Episode 6: Convergence

Episode 6: Convergence

By RickyShadows | Iron Angels | 13 Dec 2025


Episode 6 — Convergence

The AI-designed lightships afforded a few precious moments for the defenses of Mars to take positions.

Mars and its assembled defenses were the only thing standing between the swarm and Earth.

The Devourer came harder here than it had on Titan.  Organic drop pods rained through the thin atmosphere like organs torn from a greater body, screaming as they fell, bursting open on impact and vomiting chitin, claws, and teeth into the dust. Shockwaves rippled across the plain. Human officers shouted orders through static-choked channels as targeting reticles bloomed red faster than they could be cleared.

Above the battlefield, Jenessa stood within the forward command nexus, a cathedral of glass, steel, and holographic projections hastily erected from orbital drops. Tactical maps crawled with red infestation markers. Her optics burned with calculation as she watched Devourer signal-traffic bloom and collapse in real time.

“There,” Jenessa said, voice cutting through overlapping human chatter. “See that resonance spike? She gestured and a projection of a hideous creature displayed.  Ten spindly legs with a massive brain in the center, translucent membrane covering and a single cephalopod like eye dead center as if shoved in as an afterthought.  This is a neural relay node.  They seem to be amplifiers that allow the enemy to see and respond as one, an equivalent to battlefield radio communicators.  Every swarm cluster has at least one.
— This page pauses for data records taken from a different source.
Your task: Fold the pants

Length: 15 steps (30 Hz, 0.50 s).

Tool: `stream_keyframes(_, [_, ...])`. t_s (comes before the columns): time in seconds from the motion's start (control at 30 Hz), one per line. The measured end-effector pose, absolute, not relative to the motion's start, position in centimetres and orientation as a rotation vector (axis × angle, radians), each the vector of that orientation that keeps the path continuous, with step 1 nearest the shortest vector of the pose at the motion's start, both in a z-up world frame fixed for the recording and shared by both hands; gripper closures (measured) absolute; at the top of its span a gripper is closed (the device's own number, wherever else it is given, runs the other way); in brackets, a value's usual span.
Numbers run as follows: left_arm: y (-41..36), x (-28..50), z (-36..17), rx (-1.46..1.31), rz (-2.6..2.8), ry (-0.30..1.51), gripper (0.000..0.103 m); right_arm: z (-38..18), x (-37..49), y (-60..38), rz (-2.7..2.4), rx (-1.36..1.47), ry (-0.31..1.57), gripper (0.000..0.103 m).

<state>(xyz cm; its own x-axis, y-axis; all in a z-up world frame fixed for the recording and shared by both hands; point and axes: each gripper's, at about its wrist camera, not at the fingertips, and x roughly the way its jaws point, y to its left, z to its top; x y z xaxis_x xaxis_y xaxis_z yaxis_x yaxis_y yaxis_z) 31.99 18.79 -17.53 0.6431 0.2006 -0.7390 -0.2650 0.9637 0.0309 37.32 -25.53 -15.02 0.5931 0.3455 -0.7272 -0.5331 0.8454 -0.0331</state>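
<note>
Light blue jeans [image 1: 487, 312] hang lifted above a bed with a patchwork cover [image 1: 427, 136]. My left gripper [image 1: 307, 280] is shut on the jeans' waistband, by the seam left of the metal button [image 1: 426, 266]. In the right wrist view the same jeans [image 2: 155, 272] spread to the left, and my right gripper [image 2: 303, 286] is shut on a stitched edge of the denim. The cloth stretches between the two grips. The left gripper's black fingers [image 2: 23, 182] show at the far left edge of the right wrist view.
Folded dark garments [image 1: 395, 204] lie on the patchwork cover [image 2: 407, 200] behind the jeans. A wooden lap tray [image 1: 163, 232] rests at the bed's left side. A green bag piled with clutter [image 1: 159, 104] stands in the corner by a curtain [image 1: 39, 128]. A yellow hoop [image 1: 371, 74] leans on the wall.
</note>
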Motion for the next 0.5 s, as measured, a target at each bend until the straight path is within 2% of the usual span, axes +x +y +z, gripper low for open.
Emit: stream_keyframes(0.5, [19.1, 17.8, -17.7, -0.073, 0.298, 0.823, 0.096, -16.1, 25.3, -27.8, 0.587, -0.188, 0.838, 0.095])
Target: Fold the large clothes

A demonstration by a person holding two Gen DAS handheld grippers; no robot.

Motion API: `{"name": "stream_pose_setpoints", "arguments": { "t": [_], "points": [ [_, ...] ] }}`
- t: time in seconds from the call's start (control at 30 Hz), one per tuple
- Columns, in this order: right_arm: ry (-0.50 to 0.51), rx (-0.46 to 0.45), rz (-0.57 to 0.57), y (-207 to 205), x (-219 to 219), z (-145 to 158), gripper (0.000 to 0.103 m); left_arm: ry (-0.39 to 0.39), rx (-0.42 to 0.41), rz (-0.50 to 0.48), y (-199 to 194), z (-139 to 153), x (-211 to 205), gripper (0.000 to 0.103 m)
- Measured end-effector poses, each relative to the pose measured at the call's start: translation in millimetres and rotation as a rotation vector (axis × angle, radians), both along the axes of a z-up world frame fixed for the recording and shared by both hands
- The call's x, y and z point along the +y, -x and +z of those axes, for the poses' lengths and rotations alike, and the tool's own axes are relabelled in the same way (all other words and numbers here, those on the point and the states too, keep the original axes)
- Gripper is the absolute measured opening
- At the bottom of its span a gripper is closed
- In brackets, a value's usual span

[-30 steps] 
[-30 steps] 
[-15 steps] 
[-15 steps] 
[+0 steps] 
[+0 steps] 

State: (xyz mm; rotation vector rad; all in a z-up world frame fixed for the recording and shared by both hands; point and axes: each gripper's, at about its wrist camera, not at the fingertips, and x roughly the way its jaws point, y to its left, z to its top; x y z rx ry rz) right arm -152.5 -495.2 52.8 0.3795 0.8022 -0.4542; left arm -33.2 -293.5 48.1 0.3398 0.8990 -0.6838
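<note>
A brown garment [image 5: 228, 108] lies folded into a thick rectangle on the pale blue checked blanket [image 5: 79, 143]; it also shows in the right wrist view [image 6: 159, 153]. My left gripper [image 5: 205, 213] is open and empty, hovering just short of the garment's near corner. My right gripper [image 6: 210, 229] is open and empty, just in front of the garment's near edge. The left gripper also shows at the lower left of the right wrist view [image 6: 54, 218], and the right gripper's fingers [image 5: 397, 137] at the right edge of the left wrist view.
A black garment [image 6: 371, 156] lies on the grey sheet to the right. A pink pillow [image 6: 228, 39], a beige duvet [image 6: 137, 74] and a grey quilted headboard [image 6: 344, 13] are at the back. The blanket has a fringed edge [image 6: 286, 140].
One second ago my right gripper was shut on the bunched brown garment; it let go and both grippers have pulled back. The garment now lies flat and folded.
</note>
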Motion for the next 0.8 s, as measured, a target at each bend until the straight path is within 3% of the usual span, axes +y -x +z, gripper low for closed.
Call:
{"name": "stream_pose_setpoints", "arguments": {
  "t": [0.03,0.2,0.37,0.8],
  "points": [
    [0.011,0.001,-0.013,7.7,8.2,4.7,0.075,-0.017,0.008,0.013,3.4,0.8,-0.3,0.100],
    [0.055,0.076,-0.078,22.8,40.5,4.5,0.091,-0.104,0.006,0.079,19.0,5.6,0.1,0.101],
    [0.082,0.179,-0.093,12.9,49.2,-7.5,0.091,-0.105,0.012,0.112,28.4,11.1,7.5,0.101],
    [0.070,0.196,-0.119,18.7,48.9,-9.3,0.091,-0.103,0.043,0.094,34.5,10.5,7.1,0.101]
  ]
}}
Kill it and cluster disperses into closest one nearby.  If we can neutralize enough nodes, the swarm can be consolidated into a crowded, chaotic group vulnerable to the harbingers' fusion mortars and Valkira's fury.  Another gesture displayed a terrifying organism two stories tall, with heavily armored exoskeleton, a mouth opening repulsively wide, lined with rows and rows of  backwards facing translucent teeth which tapered to needle like points,  and many vicious bladed limbs.  "Extreme threat index organism identified.  Report sightings immediately for Valkira and Nathema to respond.  Avoid engaging without significant backup."  Jenessa's voice was as flat as ever, as if she had seen this a million times.  General Rostov's eyes were wide and bloodshot, the ash on the end of his cigarette falling to the floor under its own weight as he stared at the holographic display and cursed under his breath in Russian.  "Though cancer and emphysema can be healed by Luxidia and her menders, smoking still reduces physical performance, general.  I can provide you with a list of t-"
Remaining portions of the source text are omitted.